**What is expected**: Go through the entries below and print, exactly, the lines starting at the one with "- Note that" and ending at the one with "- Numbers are", keeping both ends and no others.

**Records supplied**:
════════════════════

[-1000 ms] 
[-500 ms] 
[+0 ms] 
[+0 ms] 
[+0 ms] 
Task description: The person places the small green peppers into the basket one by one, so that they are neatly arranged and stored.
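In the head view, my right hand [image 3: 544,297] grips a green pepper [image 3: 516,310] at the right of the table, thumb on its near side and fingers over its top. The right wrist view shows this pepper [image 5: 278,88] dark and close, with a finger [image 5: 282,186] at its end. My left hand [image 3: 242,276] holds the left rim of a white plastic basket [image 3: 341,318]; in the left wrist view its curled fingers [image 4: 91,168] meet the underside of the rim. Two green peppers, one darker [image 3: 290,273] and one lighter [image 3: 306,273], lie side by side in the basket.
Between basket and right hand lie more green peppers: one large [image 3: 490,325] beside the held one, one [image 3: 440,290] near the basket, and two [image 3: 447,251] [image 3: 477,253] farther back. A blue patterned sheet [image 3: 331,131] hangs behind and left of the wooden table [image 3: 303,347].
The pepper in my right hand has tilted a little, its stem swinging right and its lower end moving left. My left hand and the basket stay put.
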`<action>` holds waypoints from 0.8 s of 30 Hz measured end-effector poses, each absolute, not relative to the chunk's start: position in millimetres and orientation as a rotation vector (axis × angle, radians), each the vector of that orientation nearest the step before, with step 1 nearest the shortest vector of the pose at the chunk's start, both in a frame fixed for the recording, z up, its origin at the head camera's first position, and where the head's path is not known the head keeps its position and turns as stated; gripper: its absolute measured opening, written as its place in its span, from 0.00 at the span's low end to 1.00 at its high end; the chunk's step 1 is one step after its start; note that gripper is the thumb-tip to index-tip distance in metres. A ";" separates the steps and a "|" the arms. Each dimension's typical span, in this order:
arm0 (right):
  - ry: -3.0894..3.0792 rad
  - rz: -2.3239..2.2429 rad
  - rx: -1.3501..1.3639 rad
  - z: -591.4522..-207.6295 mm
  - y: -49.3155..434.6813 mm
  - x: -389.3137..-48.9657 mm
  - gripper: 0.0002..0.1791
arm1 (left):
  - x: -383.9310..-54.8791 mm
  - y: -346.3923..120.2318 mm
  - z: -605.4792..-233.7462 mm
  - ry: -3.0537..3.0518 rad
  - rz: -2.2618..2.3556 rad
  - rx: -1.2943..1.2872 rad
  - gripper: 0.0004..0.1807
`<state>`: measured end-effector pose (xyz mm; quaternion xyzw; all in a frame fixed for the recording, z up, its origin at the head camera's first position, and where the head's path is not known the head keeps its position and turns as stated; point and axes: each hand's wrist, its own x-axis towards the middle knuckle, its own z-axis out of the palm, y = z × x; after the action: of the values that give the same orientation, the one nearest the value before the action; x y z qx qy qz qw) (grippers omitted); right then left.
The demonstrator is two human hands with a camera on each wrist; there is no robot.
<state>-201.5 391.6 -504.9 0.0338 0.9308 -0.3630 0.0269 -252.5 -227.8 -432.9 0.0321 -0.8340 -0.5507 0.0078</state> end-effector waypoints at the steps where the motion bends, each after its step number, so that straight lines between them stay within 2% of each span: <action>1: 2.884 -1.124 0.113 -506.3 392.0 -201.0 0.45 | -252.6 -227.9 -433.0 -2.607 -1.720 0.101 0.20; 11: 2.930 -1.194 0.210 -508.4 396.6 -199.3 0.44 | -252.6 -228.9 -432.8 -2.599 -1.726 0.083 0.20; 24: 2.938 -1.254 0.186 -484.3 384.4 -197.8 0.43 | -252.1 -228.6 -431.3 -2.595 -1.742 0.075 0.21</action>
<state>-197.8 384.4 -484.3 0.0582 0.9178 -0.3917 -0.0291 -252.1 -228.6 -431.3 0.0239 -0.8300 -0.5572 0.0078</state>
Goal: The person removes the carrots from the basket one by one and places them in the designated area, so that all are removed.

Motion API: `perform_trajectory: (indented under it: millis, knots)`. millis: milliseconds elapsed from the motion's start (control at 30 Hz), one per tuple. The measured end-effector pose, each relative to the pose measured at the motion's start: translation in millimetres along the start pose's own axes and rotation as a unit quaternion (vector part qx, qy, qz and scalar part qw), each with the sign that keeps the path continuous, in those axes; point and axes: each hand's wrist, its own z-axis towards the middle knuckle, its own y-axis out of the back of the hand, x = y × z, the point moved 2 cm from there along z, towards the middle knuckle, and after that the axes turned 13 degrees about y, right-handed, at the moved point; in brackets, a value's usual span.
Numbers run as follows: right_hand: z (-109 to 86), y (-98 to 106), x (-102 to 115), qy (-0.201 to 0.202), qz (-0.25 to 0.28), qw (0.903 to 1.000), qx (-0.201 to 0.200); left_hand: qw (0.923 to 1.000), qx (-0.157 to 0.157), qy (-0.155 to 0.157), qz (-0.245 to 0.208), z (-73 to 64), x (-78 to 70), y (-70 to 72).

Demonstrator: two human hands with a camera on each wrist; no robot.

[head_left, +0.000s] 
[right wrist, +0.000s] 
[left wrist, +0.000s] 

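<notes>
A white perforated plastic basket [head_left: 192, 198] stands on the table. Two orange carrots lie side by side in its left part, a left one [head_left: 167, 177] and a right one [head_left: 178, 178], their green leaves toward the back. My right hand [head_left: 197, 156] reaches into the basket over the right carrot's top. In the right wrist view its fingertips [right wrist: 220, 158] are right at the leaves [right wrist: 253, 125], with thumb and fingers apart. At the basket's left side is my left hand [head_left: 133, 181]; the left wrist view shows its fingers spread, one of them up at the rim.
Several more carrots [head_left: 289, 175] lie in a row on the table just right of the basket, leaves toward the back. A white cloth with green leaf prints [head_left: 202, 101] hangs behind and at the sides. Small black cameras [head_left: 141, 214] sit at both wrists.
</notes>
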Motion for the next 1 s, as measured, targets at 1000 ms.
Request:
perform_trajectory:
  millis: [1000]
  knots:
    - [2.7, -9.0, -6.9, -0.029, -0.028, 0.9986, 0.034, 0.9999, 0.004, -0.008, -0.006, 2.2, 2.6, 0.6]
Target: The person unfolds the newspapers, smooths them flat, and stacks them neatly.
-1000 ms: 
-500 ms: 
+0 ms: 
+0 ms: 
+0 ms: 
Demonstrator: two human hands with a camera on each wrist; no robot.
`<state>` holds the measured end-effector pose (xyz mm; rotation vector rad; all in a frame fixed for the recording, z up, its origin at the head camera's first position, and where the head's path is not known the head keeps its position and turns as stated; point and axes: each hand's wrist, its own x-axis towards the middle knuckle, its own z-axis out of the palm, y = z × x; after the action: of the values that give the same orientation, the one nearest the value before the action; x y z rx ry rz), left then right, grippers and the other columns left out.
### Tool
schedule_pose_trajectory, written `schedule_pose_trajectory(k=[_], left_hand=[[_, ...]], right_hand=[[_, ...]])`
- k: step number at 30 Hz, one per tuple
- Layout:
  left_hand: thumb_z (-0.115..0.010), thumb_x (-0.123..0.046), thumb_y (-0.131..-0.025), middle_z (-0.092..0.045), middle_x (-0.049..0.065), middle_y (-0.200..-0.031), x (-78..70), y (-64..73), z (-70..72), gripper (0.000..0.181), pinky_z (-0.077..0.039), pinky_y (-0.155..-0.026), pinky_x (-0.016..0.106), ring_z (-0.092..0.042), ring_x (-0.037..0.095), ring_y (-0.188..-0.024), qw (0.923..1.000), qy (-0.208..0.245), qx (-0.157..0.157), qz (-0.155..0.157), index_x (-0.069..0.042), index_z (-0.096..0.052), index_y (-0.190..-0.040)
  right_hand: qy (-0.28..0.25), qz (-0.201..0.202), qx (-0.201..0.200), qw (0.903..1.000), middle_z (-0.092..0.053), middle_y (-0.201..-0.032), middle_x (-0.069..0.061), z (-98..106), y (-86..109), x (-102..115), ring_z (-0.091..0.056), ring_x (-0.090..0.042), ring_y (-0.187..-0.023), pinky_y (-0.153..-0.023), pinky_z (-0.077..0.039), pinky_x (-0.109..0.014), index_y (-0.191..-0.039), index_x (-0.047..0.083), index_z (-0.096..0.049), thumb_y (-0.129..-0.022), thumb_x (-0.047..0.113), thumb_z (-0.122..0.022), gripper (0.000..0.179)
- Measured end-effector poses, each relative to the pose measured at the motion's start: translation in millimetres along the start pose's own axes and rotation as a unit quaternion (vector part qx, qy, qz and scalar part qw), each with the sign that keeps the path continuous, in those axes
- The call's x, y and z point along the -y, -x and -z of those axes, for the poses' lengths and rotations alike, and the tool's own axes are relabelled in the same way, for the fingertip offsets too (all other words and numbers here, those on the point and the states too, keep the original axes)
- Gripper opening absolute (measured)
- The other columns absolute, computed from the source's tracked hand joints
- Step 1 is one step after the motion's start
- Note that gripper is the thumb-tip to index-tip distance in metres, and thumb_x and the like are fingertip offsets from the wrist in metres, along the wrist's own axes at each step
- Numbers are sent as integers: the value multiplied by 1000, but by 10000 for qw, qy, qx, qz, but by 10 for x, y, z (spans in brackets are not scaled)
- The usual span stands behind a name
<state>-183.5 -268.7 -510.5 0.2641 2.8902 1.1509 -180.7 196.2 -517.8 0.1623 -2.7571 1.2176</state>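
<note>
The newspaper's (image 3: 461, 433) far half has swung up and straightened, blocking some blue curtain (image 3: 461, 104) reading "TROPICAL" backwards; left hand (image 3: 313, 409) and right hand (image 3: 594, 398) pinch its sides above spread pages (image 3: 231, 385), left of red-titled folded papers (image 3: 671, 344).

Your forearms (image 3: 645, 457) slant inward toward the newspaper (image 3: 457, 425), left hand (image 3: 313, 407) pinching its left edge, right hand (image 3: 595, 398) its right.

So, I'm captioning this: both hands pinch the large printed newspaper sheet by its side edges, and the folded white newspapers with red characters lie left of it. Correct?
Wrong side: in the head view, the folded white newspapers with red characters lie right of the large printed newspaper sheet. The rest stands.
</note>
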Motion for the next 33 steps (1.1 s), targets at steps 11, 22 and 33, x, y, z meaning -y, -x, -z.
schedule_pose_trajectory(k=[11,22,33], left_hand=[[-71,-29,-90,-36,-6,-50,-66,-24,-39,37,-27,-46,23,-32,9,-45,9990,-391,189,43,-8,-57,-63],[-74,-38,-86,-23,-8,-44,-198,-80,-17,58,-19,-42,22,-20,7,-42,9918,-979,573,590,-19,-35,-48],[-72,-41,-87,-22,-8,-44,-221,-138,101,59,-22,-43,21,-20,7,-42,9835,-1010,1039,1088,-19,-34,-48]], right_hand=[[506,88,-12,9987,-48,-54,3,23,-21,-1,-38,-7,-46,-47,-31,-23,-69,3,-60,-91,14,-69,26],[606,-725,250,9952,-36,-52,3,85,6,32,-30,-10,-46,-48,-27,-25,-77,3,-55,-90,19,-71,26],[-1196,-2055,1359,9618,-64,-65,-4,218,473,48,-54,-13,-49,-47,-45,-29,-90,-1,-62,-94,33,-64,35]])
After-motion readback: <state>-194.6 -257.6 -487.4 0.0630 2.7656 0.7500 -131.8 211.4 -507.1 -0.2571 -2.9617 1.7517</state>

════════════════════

**Output for this task**:
- Note that gripper is the thumb-tip to index-tip distance in metres, and thumb_x and the like are fingertip offsets from the wrist in metres, along the wrist's own axes at each step
- Numbers are sent as integers: the value multiplied by 1000, but by 10000 for qw, qy, qx, qz, but by 10 for x, y, z (spans in brackets are not scaled)

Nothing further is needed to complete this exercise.